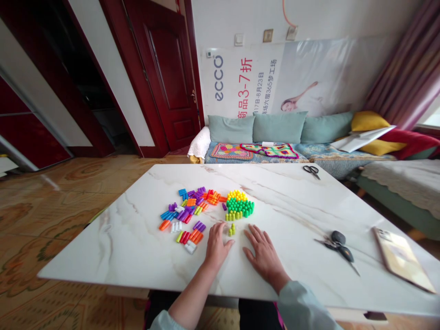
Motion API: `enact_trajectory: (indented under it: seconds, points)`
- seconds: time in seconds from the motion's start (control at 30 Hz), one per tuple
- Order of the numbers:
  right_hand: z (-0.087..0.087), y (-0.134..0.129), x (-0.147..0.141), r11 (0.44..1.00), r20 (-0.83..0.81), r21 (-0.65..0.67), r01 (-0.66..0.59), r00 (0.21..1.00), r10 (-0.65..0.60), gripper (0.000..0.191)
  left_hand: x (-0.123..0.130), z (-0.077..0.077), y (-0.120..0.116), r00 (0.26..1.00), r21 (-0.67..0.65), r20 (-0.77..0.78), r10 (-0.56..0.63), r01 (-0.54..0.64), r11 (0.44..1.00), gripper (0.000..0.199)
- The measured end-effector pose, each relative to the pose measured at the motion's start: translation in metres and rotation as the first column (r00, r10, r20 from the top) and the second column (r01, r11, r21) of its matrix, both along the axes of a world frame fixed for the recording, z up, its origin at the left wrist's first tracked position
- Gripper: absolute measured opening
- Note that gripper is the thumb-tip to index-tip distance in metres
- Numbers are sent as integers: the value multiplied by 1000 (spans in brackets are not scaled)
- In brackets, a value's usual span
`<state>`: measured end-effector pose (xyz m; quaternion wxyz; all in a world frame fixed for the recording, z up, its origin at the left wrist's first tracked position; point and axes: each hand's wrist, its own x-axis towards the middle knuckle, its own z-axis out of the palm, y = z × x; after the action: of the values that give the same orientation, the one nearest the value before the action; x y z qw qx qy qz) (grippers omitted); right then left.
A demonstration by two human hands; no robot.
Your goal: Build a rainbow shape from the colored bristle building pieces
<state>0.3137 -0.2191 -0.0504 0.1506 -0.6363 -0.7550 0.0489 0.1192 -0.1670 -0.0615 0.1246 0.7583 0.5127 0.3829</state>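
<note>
My left hand (217, 245) rests on the white table with its thumb apart from the fingers, holding nothing that I can see. To its right stand several small lime-green plastic pegs (231, 231), between my two hands. My right hand (263, 252) lies flat with fingers spread, apart from the pegs. Just beyond, an upright group of pegs has yellow ones (237, 195) at the back, green ones (240, 207) in the middle and a lime row (234, 216) in front. Beyond my left hand and to its left, purple pegs (199, 226) and other coloured ones lie on their sides in small clusters.
On the marbled table (137, 247), a bunch of keys (338, 245) and a phone (402, 259) lie at the right. Black-handled scissors (311, 171) are near the far right edge. A sofa (282, 149) with cushions stands behind the table.
</note>
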Motion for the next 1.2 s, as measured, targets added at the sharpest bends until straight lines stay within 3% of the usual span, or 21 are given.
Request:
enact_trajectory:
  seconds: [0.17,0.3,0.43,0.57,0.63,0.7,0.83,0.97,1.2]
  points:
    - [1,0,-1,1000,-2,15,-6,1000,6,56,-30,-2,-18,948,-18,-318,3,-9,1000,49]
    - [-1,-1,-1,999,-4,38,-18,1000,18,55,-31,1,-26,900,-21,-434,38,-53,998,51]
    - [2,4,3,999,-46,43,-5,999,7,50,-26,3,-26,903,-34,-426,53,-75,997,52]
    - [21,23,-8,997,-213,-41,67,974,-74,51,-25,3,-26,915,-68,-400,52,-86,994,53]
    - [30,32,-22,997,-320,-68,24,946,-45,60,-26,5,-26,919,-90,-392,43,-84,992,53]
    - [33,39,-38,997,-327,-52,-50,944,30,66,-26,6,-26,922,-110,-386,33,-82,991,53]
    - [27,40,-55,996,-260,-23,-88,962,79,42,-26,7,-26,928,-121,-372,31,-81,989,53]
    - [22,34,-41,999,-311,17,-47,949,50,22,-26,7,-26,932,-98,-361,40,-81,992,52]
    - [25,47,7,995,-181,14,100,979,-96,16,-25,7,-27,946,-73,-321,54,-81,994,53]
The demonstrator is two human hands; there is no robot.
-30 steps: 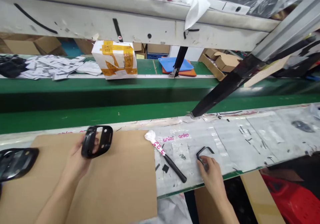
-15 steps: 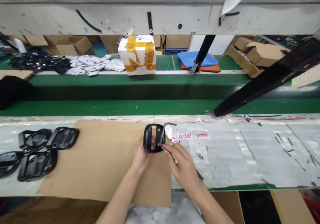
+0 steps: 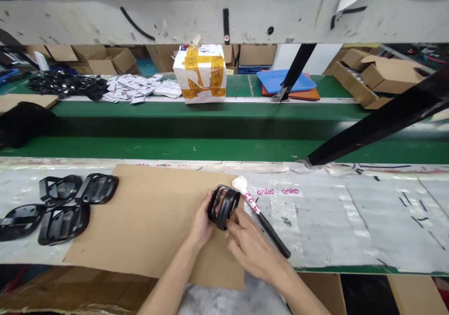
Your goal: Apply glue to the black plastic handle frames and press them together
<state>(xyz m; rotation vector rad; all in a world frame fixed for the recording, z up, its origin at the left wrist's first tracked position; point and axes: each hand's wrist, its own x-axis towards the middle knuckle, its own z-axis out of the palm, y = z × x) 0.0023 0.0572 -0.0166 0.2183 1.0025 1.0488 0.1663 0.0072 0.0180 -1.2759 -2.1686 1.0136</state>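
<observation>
A black plastic frame [image 3: 223,206] with a wide opening is held tilted above the cardboard sheet [image 3: 147,212]. My left hand [image 3: 202,223] is closed round its left and lower side. My right hand [image 3: 245,240] has its fingers curled against the frame's lower right edge; the fingertips are partly hidden, and I cannot make out the dark strip there. Just right of the hands lies a mallet with a black handle [image 3: 273,234] and a white-wrapped head [image 3: 240,183]. Several similar black frames [image 3: 65,223] lie at the left, some at the cardboard's edge.
Beyond the bench is a green conveyor [image 3: 175,149]. A taped white box [image 3: 199,74], white packets [image 3: 131,88], black parts [image 3: 66,84] and a blue tray [image 3: 286,80] stand at the back. A slanting black post [image 3: 368,123] rises at the right.
The frame has turned from facing me to edge-on and tilted. My right hand has moved in against its lower right edge. The bent dark strip seen earlier no longer shows. The view has shifted slightly.
</observation>
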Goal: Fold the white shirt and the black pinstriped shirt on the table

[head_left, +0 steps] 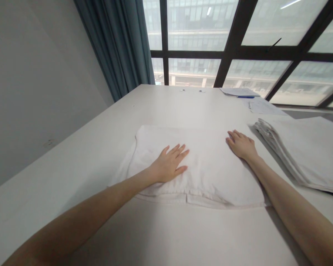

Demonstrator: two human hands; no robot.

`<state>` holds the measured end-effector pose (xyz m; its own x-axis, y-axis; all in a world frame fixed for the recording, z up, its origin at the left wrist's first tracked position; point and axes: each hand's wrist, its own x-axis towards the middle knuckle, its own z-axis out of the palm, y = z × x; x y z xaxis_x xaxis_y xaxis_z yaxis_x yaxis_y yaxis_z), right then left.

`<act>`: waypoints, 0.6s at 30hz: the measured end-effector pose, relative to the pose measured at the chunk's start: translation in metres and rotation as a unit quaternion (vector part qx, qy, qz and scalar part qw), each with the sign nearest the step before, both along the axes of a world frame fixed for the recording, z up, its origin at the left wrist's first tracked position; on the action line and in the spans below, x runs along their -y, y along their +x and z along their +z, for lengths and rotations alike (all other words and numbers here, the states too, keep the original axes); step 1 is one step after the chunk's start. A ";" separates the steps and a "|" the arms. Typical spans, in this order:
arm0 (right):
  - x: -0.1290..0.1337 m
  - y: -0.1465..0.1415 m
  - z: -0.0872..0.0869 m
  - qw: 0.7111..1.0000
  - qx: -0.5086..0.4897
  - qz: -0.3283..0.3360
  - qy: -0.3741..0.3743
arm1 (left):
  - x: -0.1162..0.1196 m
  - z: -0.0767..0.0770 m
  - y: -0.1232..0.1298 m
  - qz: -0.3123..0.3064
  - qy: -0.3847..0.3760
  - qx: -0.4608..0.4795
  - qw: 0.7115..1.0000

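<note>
A folded white cloth (208,155), perhaps a garment, lies spread on the white table (183,107). Its near edge is gathered and creased, with a short seam or slit near the middle. My left hand (170,162) rests palm down on the cloth, left of its middle, fingers spread. At the cloth's right side, my right hand (241,144) lies flat near the far corner, its fingers stretched out and slightly apart. Neither hand grips the fabric. The underside of the cloth is hidden.
A stack of folded white cloth (313,151) lies to the right. Papers (266,107) and a blue pen (245,97) sit at the far right of the table. Beyond are a blue curtain (122,44) and dark-framed windows (195,54); a grey wall (44,74) stands left.
</note>
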<state>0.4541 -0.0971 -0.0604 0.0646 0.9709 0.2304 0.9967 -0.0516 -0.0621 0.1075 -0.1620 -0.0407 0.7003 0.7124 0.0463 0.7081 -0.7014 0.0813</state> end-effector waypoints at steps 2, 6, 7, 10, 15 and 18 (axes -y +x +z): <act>0.000 0.000 0.000 1.000 -0.009 -0.001 0.004 | 0.003 -0.001 -0.011 0.003 0.005 -0.014 1.000; 0.001 0.002 -0.002 0.999 -0.024 -0.015 0.015 | -0.005 -0.005 -0.055 0.059 0.016 -0.038 0.997; 0.001 0.002 -0.002 0.999 -0.030 -0.021 0.019 | -0.007 -0.007 -0.066 0.078 0.021 -0.042 0.996; 0.003 0.003 -0.002 0.998 -0.047 -0.036 0.029 | -0.011 -0.010 -0.093 0.129 0.038 -0.050 0.990; 0.002 0.011 0.000 0.993 -0.082 -0.063 0.049 | -0.012 -0.011 -0.109 0.166 0.034 -0.054 0.984; -0.001 0.022 0.004 0.984 -0.160 -0.062 0.043 | -0.012 -0.009 -0.108 0.169 0.028 -0.055 0.984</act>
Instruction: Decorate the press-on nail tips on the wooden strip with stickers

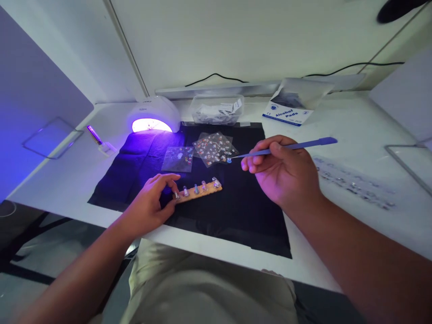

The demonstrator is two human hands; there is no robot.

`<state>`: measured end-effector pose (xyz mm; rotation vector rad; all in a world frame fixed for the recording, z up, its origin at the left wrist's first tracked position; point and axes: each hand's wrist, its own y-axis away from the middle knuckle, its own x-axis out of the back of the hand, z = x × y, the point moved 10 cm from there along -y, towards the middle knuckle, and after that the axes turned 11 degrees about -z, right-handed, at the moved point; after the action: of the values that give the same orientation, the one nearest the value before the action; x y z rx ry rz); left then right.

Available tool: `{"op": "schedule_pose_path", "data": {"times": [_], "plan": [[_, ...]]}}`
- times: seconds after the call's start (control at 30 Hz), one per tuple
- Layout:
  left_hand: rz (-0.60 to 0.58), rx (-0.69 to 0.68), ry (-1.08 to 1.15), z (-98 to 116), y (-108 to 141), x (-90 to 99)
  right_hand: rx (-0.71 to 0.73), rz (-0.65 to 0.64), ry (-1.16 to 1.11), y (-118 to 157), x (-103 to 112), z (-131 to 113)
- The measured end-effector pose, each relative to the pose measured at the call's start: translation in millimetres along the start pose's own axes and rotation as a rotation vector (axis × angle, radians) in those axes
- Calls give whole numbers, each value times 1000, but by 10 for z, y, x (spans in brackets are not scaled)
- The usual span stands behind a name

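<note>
Taking the tan strip (202, 192) as the centre of your clock, your left forearm comes in from 8 o'clock, with the left hand (158, 199) at 9, its index finger bent over and its thumb set low, pinching the strip's left end. Your right forearm reaches in from 4 o'clock; the right hand (281, 170) is raised between 2 and 3, palm partly turned up, fingers narrowed around one slim pointed tool (300, 145) that aims towards 9. At its tip shows one small blue piece (229, 160); you cannot tell whether it is gripped. The strip sits near the middle of one black cloth (232, 211) and bears five nail tips (196, 189), the leftmost partly covered by your fingers. One clear sheet (177, 159) lies at 11 o'clock, and a pile of at least two overlapping patterned sheets (216, 148) between 12 and 1. Farther out on the white tabletop (347, 126) you have one small bottle (107, 148) at 10, one lit lamp (153, 110) at 11, one clear tub (218, 118) of packets at 12, one alcohol pads box (286, 113) between 1 and 2, and clear strips (354, 182) at 3, just past your right wrist. Your right forearm hides part of the tabletop at 4.
</note>
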<state>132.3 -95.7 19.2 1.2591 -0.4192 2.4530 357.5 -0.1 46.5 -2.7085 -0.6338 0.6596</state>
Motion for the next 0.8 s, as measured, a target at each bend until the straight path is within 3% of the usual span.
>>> {"op": "schedule_pose_path", "data": {"times": [0.4,0.8], "plan": [[49,-24,36,-43,-5,-1,-4,9,-30,-11,-20,2],[94,-73,-121,82,-13,55,12,19,-18,-1,5,-16]]}}
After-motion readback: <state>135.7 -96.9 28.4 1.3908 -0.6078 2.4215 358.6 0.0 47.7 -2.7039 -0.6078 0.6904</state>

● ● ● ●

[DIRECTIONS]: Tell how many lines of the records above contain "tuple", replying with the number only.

[EXERCISE OUTPUT]: 2